**WHAT THIS TASK INVOLVES**
Search the material and gather each line with "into" in it.

**DATA TO EXAMINE**
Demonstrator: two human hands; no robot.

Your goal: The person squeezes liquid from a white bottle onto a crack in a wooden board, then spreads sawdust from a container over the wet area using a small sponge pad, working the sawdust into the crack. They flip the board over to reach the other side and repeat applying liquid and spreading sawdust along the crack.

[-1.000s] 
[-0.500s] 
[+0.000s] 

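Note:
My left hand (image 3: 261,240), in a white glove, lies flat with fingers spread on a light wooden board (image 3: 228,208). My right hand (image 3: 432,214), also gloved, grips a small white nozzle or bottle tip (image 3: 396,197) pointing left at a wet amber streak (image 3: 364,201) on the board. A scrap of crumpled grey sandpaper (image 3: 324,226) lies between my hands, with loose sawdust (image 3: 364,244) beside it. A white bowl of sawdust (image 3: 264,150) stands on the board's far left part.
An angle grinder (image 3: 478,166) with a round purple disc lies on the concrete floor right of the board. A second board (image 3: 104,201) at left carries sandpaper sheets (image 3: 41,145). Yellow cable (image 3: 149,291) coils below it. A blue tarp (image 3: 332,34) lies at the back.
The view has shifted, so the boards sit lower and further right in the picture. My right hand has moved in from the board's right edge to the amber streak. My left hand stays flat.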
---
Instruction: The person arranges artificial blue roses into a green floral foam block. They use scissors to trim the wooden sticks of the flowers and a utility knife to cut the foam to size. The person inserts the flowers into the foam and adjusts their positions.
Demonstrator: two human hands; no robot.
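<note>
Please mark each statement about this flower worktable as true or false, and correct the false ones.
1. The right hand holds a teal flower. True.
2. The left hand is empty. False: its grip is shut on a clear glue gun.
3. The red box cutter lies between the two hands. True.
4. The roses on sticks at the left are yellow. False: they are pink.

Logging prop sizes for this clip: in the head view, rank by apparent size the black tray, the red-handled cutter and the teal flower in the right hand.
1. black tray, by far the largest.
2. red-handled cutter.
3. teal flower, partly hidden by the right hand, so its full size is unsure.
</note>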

**OUTPUT**
Your goal: The person squeezes liquid from a white bottle onto a crack in a wooden board, then spreads sawdust from a container over the wet area using a small sponge pad, working the sawdust into the crack. They flip the board over to reach the other side and repeat applying liquid and spreading sawdust along the crack.
Instruction: The person arranges artificial blue roses into a green floral foam block. They use scissors to trim the wooden sticks of the flowers and a utility knife to cut the foam to size. The person inserts the flowers into the foam and adjusts their positions.

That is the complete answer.